ASSIGNMENT:
Could you set down exactly the lines in the records below between the line holding "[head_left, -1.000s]" and the line holding "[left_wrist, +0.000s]", inclusive?

Records from a data collection:
※ ※ ※
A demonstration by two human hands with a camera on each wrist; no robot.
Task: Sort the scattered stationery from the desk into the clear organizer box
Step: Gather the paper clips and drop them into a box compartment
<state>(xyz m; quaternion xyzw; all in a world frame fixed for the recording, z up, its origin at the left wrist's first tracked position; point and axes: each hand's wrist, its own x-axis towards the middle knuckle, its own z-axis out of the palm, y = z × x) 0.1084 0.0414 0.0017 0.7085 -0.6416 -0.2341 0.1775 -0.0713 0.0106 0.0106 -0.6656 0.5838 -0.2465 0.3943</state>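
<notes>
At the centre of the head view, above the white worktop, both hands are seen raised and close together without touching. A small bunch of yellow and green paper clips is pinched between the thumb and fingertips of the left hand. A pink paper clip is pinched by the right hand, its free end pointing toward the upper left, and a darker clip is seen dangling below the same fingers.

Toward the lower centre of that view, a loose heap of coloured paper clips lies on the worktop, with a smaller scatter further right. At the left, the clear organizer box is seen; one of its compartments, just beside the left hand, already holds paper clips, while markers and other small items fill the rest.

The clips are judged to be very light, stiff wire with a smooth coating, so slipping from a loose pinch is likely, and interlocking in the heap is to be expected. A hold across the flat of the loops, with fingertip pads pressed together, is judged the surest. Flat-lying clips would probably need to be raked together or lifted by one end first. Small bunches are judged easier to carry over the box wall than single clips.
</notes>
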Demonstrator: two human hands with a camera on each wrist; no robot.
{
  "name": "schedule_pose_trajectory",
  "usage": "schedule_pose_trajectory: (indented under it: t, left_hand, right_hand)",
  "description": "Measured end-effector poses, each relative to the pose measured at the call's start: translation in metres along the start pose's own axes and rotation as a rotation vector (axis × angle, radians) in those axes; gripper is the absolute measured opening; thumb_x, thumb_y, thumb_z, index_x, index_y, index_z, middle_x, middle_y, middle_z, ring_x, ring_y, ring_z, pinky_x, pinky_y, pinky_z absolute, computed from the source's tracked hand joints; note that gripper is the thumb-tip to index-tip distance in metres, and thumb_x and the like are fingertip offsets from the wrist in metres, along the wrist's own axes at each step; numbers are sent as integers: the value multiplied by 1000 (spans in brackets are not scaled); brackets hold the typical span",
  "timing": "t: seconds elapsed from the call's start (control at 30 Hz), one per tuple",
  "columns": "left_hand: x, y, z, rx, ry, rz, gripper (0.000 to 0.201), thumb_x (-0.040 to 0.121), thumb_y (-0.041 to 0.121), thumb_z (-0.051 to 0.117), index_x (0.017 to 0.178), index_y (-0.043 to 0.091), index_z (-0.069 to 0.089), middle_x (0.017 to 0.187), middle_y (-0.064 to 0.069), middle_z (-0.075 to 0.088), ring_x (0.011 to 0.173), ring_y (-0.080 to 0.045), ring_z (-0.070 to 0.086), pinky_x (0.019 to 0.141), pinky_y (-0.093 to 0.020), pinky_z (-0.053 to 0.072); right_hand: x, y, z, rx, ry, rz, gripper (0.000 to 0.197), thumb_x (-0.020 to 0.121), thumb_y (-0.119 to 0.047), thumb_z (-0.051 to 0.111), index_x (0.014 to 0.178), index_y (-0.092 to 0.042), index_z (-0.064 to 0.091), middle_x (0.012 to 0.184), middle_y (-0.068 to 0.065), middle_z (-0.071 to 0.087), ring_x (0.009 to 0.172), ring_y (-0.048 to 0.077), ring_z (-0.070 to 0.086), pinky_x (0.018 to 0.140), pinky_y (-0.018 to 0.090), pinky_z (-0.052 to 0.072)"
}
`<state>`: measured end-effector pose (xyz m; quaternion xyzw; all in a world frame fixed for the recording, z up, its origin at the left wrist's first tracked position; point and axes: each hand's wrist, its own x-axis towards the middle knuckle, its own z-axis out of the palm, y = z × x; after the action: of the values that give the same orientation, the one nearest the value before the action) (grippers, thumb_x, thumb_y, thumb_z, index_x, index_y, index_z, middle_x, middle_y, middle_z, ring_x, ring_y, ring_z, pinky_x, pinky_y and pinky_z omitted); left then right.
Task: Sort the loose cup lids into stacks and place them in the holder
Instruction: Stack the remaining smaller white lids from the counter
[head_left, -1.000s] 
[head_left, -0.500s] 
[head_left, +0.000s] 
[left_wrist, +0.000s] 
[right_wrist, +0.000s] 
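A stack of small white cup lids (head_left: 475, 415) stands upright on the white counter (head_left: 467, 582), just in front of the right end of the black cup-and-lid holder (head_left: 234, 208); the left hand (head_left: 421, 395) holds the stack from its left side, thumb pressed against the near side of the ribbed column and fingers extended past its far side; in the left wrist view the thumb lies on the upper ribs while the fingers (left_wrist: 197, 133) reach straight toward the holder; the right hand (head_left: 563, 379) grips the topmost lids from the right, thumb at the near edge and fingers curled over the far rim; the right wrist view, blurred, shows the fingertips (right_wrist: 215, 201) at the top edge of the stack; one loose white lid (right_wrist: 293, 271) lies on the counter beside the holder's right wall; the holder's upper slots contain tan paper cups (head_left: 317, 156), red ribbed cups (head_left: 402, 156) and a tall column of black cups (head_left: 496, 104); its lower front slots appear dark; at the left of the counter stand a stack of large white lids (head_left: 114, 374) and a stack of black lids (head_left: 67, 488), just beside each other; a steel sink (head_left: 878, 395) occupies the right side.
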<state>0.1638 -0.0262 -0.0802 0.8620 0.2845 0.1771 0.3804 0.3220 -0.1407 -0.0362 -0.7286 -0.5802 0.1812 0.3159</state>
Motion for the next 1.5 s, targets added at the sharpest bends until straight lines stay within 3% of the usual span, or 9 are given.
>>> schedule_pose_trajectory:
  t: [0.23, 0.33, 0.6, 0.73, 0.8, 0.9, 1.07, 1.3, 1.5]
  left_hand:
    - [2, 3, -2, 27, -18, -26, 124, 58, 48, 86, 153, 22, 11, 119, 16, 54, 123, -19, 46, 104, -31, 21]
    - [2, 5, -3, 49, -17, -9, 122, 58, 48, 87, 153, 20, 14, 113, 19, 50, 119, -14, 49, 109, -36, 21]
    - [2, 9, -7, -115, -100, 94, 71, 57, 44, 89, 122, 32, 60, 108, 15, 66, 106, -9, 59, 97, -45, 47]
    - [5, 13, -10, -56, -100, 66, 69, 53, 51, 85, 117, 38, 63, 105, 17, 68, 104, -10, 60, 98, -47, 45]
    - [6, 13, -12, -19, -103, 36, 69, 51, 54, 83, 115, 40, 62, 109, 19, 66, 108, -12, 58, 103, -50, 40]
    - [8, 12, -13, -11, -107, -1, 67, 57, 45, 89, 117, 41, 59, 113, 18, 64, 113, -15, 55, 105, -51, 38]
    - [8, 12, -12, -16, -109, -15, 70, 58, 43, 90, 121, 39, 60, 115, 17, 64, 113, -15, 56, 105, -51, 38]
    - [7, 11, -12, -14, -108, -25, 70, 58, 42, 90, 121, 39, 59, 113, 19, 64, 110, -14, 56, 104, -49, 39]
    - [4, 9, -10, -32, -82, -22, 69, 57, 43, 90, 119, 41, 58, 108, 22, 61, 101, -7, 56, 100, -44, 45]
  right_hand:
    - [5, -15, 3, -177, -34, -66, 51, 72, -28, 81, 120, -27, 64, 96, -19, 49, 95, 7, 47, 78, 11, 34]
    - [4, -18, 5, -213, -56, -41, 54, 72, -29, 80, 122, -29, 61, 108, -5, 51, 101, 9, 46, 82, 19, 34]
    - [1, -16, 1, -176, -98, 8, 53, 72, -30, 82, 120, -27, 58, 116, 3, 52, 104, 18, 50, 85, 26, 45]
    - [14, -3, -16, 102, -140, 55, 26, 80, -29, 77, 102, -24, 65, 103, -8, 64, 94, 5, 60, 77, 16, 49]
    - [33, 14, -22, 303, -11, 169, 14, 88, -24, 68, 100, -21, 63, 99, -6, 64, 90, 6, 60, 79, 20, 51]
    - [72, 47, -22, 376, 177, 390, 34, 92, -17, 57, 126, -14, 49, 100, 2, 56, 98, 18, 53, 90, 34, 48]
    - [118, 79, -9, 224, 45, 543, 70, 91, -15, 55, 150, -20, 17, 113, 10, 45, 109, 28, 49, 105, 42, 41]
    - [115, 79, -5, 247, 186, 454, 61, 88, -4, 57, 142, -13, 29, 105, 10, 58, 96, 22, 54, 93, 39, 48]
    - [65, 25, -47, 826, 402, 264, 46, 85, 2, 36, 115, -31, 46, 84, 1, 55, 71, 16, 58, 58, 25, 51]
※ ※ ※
YOUR RESPONSE:
[head_left, -1.000s] 
[head_left, -0.500s] 
[head_left, +0.000s] 
[left_wrist, +0.000s] 

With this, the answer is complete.